Jefferson was also a huge supporter of the Armed Forces. In his own words: “Although our prospect is peace, our policy and purpose is to provide for defense by all those means by which our resources are competent.” While his language was considerably more beautiful than mine, I believe that this is what he meant: Cut whatever budgets you want, but leave the military alone. We might be able to survive a liberal government, but we are royally screwed if a soldier ever yells, “Hey! I’m tired of gunfire, it’s really loud. How ‘bout I come over there and we just sing, “I’d like to buy the world a Coke?’ Whaddaya say?” Hmmm … no, that wouldn’t work, although I could probably come up with a couple of names to give it a try.
My “f-troop,” just like Shoebox greeting cards, is a tiny little division of the Troops First Foundation, which may or may not exist. Consisting of severely injured American servicemen, mostly but not all Special Forces (they are all special to me), the “troopers” are almost all amputees. This year I will host six of what I call “IEDs” — Improvised Explosive Days — for them. There will be two days of golf, two of cycling, one of pheasant hunting, one of skiing, and all of them will be hysterically funny.
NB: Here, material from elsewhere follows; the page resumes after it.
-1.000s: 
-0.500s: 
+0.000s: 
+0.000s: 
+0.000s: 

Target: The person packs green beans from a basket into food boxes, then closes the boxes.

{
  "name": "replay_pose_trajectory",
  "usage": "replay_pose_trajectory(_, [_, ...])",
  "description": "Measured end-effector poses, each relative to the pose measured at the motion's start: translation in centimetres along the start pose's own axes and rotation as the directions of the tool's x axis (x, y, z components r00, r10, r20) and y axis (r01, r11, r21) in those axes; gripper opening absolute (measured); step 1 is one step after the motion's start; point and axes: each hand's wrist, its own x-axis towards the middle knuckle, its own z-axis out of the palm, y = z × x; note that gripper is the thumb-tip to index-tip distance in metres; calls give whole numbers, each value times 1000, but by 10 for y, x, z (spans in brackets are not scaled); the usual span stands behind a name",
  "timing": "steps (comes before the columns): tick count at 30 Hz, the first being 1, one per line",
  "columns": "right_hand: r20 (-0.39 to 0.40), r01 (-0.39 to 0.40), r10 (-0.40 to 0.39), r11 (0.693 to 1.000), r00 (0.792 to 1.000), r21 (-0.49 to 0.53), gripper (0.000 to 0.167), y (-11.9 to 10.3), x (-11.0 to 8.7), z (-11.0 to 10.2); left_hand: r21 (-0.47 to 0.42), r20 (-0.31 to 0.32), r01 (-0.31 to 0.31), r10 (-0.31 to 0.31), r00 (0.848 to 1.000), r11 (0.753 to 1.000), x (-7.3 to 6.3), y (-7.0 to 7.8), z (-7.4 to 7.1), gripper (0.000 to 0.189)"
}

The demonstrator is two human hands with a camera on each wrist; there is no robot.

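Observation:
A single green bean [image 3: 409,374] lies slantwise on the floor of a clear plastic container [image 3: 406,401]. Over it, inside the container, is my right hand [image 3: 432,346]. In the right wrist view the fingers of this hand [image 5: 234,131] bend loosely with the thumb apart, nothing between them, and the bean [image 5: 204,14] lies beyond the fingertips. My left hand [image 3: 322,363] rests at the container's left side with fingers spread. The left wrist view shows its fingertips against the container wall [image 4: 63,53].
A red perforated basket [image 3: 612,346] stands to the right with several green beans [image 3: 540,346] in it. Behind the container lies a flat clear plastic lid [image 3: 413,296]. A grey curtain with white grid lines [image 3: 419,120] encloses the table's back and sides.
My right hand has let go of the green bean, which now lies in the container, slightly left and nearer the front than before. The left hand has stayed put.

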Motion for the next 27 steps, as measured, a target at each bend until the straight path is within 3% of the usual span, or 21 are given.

I know, it’s hard to imagine someone laughing at a group of amputees as being anything other than an exercise in bad taste, and trust me, it is. You see, when a soldier gives a limb in the service of his or her country, it’s not just an arm or a leg that is lost. More important is the dignity. So when Green Beret Major Kent Solheim gave his leg away in March after two years and umpteen surgeries in an attempt to keep it, I traveled to Walter Reed for his amputation. It’s not a spectator sport, trust me, but when he came out of the ether, the first thing I asked him was what they’d done with his old leg. When he asked me why, I told him that while normally I was just an arms dealer, in this crappy economy I’d try to sell anything. A couple of nurses were momentarily horrified, but when Kent blew a snot bubble and called me a sick bastard, everyone felt better. That’s my trooper, I thought. By making some fun in his time of greatest sadness, I had offered him a chance, by his reaction, to regain some of his dignity. I also called him a wuss for losing 15 pounds the easy way. For our first lED of Cycling I had to match his weight loss within six weeks, or I’d be riding with man-breasts, which he told me was unacceptable.
Another of my boys is Chris Burrell, who lost most of his leg and part of a buttock, I tell him to look on the bright side, now at least people can’t call him a complete ass. He laughs, and because of his laughter those around him see more than a physically handicapped man, they see the strength and character of American royalty, You can call them heroes too, but they are American royalty to me, and should be treated as such.
And yes, I’ll be visiting Monticello as soon as possible too … once I pass the test. Thank you TJ, you were the bomb!